▶ Problem
In the records that follow, find the line with "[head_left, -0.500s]"; from there, retype every line exactly through the line with "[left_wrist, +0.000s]", which also belongs to the answer.

▶ Supplied data

BEGIN

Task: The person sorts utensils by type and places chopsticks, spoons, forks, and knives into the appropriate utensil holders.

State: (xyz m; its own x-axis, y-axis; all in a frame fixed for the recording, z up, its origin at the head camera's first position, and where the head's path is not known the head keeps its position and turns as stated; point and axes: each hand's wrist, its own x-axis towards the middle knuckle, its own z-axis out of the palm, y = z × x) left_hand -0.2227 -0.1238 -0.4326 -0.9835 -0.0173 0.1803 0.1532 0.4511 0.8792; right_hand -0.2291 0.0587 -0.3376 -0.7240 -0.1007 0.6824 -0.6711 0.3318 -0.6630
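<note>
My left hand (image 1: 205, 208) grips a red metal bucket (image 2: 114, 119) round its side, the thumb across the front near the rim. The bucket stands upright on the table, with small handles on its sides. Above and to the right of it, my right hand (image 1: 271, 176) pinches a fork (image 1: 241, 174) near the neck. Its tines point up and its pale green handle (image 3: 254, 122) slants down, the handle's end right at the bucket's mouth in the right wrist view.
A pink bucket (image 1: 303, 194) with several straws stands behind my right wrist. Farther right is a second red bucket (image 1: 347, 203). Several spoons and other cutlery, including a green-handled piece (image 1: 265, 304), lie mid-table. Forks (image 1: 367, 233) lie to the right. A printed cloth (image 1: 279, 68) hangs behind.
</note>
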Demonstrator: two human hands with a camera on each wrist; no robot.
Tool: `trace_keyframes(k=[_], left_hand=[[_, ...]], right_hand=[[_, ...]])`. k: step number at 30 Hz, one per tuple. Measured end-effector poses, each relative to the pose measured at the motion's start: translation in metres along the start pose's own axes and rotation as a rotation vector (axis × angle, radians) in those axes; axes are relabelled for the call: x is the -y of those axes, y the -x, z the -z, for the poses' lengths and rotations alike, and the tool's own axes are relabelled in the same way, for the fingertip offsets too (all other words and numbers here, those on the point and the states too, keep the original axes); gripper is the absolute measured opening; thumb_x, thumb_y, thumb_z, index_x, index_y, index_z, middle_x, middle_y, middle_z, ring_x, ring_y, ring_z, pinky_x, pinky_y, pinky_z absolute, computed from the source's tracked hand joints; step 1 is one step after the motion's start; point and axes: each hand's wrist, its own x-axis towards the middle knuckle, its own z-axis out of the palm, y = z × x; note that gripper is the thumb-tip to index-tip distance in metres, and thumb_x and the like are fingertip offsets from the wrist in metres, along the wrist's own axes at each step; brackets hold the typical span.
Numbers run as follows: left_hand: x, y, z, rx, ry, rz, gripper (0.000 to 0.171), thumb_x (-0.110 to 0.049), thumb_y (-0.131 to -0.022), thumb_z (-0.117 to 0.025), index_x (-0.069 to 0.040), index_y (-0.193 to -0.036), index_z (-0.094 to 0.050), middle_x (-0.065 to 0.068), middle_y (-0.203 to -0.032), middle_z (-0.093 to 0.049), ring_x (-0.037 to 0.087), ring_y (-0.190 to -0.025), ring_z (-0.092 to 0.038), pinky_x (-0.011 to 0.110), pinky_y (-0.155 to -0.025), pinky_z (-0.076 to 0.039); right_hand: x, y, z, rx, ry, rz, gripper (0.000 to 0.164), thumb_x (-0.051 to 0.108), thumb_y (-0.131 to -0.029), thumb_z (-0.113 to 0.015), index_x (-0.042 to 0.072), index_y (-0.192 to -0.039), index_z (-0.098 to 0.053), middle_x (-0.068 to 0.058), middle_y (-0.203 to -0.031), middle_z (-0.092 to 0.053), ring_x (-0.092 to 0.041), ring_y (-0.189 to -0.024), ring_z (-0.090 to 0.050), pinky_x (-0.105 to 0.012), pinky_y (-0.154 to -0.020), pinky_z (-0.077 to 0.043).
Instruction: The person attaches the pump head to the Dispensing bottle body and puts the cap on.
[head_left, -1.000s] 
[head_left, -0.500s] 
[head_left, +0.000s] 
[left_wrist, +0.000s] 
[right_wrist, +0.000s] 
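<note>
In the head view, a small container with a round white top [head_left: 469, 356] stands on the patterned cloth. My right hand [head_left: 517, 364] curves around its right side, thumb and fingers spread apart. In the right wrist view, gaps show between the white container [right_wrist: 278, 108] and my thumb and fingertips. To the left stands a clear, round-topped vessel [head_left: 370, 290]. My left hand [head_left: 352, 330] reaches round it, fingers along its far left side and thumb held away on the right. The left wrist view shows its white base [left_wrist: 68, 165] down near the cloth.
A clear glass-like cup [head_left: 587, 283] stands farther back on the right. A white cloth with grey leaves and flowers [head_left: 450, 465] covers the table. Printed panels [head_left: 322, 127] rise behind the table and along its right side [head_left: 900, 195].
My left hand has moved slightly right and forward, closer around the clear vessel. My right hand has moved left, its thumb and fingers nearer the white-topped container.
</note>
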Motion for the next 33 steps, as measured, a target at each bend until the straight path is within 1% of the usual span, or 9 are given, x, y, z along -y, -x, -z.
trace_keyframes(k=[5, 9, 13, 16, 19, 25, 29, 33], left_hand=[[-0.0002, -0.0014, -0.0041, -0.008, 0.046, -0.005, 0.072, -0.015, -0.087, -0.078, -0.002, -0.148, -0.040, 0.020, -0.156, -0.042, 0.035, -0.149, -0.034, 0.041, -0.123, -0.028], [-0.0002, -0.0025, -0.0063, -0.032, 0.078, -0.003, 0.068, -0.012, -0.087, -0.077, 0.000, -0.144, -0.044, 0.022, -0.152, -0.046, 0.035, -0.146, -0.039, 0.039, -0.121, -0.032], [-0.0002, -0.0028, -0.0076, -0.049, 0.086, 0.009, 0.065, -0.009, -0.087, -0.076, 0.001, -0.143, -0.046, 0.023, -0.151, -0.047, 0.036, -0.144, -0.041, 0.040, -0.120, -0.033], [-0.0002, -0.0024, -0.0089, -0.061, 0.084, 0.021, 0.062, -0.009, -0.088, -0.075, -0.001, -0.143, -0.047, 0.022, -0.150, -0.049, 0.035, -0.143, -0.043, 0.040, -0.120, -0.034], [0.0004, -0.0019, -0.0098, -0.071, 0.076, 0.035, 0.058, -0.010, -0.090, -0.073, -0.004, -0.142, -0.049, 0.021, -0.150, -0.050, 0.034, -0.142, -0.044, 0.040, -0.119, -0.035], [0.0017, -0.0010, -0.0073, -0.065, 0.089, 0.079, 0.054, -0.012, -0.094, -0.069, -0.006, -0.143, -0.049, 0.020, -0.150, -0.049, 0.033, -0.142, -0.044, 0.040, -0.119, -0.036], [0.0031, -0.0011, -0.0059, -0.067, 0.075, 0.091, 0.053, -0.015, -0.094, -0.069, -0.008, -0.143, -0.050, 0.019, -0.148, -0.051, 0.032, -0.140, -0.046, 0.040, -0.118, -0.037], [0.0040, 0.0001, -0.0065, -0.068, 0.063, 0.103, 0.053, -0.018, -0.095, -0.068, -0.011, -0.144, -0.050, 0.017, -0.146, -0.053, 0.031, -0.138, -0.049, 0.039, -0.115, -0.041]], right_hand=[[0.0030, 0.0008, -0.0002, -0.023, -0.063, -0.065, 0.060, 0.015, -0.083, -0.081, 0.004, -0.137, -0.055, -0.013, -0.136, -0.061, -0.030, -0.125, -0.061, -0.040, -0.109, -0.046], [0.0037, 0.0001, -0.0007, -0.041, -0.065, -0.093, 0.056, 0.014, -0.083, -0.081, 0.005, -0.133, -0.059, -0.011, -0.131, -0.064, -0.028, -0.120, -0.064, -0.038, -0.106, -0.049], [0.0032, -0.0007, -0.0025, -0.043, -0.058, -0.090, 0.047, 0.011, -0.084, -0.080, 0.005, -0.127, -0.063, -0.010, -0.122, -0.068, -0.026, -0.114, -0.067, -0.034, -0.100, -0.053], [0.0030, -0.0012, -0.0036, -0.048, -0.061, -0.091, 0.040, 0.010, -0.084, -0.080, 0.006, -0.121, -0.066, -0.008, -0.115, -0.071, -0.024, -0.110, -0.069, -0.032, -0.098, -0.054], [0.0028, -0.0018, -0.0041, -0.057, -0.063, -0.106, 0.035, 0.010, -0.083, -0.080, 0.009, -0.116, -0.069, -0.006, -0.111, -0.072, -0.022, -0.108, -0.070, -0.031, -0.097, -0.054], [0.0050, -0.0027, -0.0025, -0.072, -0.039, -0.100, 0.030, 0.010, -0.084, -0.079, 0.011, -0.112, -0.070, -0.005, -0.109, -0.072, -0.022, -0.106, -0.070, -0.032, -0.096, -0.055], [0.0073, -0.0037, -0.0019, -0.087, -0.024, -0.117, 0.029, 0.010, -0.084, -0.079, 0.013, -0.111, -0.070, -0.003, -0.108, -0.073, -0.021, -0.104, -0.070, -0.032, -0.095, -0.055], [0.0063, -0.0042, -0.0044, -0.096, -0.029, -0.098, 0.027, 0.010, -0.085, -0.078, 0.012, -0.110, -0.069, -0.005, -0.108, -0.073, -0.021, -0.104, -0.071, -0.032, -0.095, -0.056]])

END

▶ The completed task
[head_left, -0.500s] 
[head_left, +0.000s] 
[left_wrist, +0.000s] 

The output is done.